Here then is faith's view of God's glory in Christ. Here is the
promise. "They shall revive as the corn." And thus it is fulfilled. "In
me," saith that precious Redeemer, "is thy fruit found." Mark this
down, my soul. Both root and fruit are in one and the same, even Jesus.
Spiritual attainments are in Jesus, not in the greenest buddings or
fairest blossoms of our own labours. Live then, my soul, wholly upon
Jesus, and then thou wilt revive as the corn. Suppose it trodden down;
suppose the tares of the wicked rise to oppose it, yet if Jesus be the
root, and the springs of grace in him flow, as they cannot but flow, to
keep alive all the branches in him, there shall be, there must be at
last, a glorious harvest. Oh what a volume doth the soul sometimes read
at once in that short promise," Because I live, ye shall live also."

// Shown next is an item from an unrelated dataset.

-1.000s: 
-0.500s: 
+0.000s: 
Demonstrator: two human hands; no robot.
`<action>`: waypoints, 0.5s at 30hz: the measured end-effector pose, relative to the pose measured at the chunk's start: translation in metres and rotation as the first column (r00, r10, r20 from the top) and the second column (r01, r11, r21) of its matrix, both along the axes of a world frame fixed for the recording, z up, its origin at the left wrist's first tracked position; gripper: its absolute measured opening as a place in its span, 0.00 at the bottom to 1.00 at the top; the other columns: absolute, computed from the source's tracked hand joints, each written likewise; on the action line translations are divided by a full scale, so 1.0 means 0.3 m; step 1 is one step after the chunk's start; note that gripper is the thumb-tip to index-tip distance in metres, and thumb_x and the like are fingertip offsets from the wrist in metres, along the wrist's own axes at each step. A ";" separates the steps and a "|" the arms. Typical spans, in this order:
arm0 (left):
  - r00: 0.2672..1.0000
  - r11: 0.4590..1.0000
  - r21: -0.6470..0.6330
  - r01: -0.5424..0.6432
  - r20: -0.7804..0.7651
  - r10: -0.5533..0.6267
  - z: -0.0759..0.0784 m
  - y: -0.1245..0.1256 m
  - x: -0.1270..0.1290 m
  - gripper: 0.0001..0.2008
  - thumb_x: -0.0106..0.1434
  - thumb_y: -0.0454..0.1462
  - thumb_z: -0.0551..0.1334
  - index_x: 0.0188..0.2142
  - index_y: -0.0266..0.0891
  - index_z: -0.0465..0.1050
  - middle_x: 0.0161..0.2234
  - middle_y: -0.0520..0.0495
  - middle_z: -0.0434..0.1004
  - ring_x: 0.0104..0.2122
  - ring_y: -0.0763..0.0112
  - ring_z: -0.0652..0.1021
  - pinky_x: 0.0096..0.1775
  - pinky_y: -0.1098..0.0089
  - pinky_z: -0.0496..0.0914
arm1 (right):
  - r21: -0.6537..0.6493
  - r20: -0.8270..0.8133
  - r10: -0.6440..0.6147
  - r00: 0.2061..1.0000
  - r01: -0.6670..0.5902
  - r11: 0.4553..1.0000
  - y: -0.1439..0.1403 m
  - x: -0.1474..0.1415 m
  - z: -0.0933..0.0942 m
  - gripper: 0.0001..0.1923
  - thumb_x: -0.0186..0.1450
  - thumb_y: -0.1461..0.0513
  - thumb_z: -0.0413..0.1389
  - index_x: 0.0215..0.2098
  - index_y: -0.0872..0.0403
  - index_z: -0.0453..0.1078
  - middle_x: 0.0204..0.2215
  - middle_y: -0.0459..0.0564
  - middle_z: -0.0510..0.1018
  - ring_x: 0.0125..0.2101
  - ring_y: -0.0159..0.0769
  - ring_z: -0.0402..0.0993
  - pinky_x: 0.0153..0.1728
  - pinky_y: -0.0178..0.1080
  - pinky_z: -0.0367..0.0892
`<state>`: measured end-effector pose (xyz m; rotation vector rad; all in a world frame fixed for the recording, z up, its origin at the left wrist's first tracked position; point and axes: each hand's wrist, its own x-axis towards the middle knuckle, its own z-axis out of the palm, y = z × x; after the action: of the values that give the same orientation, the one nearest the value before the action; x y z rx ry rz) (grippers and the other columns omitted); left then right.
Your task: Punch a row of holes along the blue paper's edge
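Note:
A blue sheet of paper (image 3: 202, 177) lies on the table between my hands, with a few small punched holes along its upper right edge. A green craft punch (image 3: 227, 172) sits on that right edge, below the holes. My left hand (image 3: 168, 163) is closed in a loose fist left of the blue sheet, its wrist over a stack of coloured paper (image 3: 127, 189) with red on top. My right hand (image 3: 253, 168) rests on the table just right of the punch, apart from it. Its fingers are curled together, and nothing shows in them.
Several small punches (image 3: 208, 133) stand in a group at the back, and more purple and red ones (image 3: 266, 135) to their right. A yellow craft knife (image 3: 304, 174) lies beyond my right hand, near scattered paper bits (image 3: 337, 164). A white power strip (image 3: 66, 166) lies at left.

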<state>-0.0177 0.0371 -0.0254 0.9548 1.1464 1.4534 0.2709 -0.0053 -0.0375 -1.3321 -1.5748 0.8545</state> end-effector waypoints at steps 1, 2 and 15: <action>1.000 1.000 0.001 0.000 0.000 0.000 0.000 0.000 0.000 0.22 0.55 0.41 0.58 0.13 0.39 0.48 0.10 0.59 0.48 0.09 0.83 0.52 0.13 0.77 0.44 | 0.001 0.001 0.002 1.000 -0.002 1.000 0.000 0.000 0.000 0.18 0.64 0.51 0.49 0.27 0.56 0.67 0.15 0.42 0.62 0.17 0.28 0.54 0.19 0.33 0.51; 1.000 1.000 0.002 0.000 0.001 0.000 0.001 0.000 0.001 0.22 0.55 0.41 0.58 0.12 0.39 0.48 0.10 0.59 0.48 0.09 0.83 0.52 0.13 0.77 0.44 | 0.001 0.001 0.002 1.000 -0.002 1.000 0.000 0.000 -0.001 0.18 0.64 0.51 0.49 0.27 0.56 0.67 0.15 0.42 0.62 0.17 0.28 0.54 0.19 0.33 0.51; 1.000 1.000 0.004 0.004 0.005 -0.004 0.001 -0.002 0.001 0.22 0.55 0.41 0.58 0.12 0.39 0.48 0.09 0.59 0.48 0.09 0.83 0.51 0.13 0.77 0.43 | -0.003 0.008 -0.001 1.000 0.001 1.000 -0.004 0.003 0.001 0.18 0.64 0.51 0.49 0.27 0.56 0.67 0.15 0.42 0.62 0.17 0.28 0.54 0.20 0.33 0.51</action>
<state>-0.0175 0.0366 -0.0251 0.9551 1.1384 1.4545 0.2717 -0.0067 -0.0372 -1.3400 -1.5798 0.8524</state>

Hail, hail, thou glorious root out of a dry ground; thou wilt send
forth the golden ears for thine own garner. Thou wilt weed out
everything that annoys. Thou wilt water, and by the sweet influences of
thy blood, thy word, and Spirit, thou wilt shine upon the standing
corn. And when, by all thy gracious husbandry, for the whole work and
glory is thine, thou hast caused the plentiful crop to hang down their
heads in all the humbleness of self- abasement, as the token of
ripeness; thou wilt command thine angel to put in the sickle of death,
and take home every stalk and every grain of the precious seed to thy
garner in heaven.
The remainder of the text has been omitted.